Required work
Return precisely the opening lines of the listing below, ending with the line that contains "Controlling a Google".

Data provided
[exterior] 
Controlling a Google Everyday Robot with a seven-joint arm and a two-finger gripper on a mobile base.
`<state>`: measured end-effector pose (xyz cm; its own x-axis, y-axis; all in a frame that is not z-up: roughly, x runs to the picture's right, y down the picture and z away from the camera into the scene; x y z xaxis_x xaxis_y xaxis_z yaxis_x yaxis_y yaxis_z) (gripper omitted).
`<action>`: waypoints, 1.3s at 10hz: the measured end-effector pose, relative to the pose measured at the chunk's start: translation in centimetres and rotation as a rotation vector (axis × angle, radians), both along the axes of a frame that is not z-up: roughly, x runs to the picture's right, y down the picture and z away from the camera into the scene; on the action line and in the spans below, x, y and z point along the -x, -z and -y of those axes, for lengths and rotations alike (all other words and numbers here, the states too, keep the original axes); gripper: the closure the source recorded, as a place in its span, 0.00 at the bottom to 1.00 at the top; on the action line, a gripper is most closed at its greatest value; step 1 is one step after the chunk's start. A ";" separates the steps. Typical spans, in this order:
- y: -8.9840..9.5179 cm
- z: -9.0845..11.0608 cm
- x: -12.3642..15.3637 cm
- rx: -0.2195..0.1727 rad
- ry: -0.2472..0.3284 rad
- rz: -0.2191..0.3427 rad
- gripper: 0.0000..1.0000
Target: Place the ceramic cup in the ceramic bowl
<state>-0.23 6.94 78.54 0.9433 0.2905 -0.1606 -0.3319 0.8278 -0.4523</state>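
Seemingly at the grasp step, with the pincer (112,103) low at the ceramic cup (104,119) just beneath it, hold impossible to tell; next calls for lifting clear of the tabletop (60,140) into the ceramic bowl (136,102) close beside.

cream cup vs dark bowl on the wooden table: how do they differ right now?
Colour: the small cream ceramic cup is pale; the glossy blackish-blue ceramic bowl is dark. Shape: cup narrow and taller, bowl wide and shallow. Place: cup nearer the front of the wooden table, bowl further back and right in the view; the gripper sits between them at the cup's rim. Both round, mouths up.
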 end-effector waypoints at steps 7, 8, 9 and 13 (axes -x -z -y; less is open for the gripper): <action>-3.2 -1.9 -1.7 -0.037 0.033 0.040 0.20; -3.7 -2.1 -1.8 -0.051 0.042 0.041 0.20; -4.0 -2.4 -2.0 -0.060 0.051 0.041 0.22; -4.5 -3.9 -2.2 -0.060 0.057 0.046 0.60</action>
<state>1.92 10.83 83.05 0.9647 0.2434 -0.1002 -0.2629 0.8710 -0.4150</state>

Output of the task
[exterior] 
Controlling a Google Everyday Robot with a seven-joint arm and a two-finger gripper on a mobile base.

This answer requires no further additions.